Wyszłam z pokoju i w samej piżamie, składającej się z bluzki Harrego, którą wręczył mi wczoraj, i krótkich szortów. Moje włosy stały się nieprzyjemnie tłuste w dotyku, więc spięłam je gumką nie bardzo zważając na estetykę mojego wyglądu. Przecież jestem u siebie. Przetarłam oczy wchodząc do kuchni, wstawiłam wodę na kawę. Kiedy przygotowywałam swój podstawowy napój dnia, do kuchni weszła Perrie, wyglądając podobnie do mnie.
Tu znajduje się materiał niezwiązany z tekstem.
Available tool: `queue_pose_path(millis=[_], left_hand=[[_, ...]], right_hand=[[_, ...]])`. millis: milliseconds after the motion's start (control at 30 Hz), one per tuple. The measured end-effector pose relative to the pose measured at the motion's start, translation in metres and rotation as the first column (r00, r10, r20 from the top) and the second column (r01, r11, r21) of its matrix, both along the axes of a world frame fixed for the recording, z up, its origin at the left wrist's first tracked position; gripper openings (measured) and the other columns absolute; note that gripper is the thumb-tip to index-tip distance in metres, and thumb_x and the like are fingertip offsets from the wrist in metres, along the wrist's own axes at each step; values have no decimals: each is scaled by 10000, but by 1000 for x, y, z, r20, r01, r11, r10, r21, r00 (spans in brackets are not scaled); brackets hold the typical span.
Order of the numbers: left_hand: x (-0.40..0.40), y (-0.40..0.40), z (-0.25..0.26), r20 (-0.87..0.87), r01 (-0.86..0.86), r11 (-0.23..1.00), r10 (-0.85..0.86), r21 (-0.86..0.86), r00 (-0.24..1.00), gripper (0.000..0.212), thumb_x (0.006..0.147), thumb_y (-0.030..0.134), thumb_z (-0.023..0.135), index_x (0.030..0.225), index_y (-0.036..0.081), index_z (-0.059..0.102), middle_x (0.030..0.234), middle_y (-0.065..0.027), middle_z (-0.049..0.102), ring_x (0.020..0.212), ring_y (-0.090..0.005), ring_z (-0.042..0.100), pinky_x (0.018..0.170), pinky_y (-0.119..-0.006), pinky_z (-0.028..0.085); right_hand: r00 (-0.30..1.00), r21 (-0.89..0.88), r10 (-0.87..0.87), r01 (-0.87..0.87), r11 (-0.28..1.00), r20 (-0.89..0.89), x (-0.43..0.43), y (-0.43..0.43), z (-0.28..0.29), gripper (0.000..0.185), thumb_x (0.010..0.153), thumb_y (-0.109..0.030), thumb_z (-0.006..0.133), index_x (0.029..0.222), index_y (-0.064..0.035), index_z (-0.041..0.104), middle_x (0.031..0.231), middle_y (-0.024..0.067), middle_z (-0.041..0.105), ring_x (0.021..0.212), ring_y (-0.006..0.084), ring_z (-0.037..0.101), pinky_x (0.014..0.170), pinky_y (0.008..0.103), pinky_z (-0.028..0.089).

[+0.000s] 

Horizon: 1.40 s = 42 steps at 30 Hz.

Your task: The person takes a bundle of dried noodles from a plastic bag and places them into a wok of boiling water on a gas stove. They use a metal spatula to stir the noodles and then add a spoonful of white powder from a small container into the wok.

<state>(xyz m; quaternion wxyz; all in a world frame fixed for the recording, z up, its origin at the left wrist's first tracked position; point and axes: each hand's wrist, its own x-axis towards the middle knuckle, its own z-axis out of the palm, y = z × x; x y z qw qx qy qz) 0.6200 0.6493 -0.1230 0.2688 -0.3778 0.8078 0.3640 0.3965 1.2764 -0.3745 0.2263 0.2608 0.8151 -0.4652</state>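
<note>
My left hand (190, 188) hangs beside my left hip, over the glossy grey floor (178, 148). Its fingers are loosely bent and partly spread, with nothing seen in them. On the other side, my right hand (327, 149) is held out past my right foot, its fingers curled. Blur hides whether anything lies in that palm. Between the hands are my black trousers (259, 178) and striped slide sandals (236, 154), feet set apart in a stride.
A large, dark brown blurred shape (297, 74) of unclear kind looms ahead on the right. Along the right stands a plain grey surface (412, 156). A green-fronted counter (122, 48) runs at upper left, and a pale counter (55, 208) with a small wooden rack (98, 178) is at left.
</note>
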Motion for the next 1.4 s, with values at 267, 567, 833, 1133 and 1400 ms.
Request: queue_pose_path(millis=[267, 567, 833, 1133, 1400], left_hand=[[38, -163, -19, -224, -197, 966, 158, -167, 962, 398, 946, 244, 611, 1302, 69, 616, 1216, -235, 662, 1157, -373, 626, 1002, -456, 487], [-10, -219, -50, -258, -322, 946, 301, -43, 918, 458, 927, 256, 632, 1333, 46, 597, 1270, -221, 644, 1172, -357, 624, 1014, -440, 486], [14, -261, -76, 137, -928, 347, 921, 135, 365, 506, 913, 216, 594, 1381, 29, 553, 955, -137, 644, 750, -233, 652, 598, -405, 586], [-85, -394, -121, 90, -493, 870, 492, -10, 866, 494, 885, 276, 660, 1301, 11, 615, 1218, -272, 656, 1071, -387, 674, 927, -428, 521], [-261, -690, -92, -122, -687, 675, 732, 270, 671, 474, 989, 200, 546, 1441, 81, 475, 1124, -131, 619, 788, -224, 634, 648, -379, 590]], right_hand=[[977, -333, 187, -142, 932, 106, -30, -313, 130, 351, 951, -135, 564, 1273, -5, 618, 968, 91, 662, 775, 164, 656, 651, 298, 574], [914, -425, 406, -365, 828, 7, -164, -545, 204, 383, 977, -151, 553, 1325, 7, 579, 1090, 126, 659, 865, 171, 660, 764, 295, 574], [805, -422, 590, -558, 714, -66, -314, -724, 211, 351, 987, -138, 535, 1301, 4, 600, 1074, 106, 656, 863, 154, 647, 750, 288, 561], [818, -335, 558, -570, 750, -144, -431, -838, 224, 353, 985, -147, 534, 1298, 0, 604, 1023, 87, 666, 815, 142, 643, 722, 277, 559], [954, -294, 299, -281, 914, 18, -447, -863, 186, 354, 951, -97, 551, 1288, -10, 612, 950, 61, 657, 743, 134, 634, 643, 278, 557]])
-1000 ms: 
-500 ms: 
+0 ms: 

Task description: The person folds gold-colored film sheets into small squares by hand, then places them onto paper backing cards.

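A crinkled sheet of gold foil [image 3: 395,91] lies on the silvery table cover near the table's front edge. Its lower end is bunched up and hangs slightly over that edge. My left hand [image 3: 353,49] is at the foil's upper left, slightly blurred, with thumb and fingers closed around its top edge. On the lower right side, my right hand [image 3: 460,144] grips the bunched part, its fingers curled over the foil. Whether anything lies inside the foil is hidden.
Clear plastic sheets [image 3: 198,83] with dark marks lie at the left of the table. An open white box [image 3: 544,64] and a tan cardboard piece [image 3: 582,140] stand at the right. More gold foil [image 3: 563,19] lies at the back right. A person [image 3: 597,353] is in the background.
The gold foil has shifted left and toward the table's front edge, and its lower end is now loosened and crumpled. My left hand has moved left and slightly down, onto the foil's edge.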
- Dzień dobry. - Przywitałam się. Uśmiechnęła się, jej oczy były ledwo otwarte. Ziewnęła przyglądając mi się, oparła się o lodówkę.
- Zrobisz jeszcze dwie? - Zapytała.
Jej głos brzmiał, jakby była umierająca. Uniosła brwi i zachwiała się na swoich nogach.
- Zayn cię wykończył?
- Po prostu korzystamy z wolnego domu.
- Wczoraj wróciłam o dwudziestej i już spaliście - wzruszyłam ramionami.
- Nie było cię cały weekend. Co robiłaś z Harrym?
- Um... byliśmy na festynie.
- Mmm... romantycznie. - Uśmiechnęła się.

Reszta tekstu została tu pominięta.